Тарасыч цокнул языком, поморщился и махнул рукой.

– А-а-а, это уже здесь дело было! С косолапым как-то повздорили! Нос с носом по зиме с шатуном столкнулись. Пальнул я впопыхах в мишку из двух стволов, но попал не туда, куда надо было бы. Достал меня когтями мишка, и если бы не нож… Но впрочем, это к нашему делу не относится!

Зверев ткнул Веню в бок, Тарасыч продолжал:

– Так вот когда наши отсель немчуру погнали, вышли мы из лесов. Я тогда сразу на фронт подался, а когда до Берлина дошел, вернулся в родные края.
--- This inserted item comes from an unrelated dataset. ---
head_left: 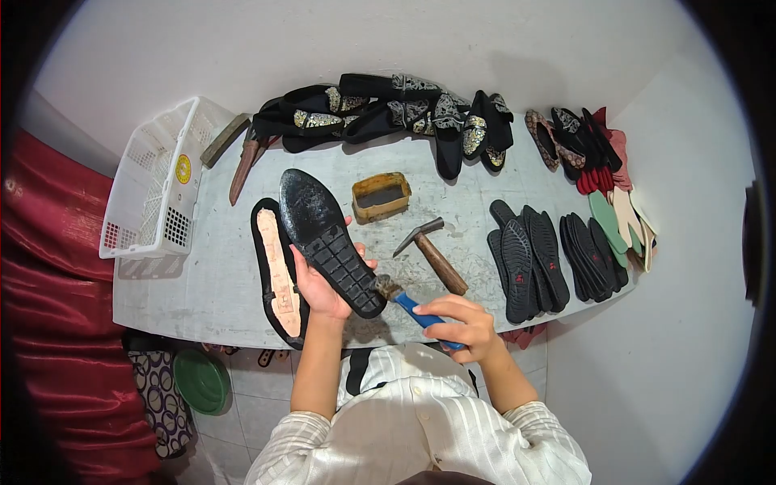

Снова в школу устроился, да как-то про Русака вдруг вспомнил. Решил его навестить, дорогу до этого места я хорошо знал. Пришел сюда, а дядька Русак в своем домишке сидит – пьяный в хлам, а Степки нет нигде. На столе бутыль полупустая, кругом тарелки грязные, посуда поколотая. Ну я Русака кое-как в койку уложил, дождался, когда придет в себя, и стал выпытывать, что тут у них стряслось, случилось. Так он мне все и рассказал. Ушел, говорит, Степка в лес по грибы…

– Это в сорок пятом по осени было? – сухо уточнил Зверев.

– В сорок пятом… по осени… Короче, ушел Степка за опятами, да не вернулся. Поначалу Русак не особо тревожился. Степке ведь в сорок пятом уже тринадцать стукнуло, паренек он смышленый… был. Одним словом, не впервой ему было в лесу ночевать. Однако, когда вторые сутки прошли, Русак занервничал. Пошел он Степку искать, ну и нашел…

Тарасыч крякнул, утер рукавом глаза и хлипнул носом.

– Мертвого нашел? – все так же сухо уточнил Зверев.

– Хуже. Нашел километрах в трех от заимки Русак своего внука, а если быть точнее, не его, а то, что от него осталось.

– И что же он нашел? – не выдержав, спросил Веня.

– Обглоданный скелет! Скелет да обрывки мяса от Степки остались. А рядом следы кабаньи. Стадо там целое прошло. Тогда, в сорок пятом, за пять лет войны, когда почти все местные охотники на фронтах кровь проливали, зверья разного расплодилось, а кабанов уж было… Одним словом выходило, что Степка ненароком то ли на стадо напоролся, то ли поросят решил посмотреть, в общем, все выглядело так, как будто растерзали клыкастые свинки мальчонку, а потом обглодали до костей.

Зверев и Веня переглянулись.

– Страшная смерть! – поерзав и почесав подбородок, сказал Веня. – Ну а к нашему-то делу это как относится?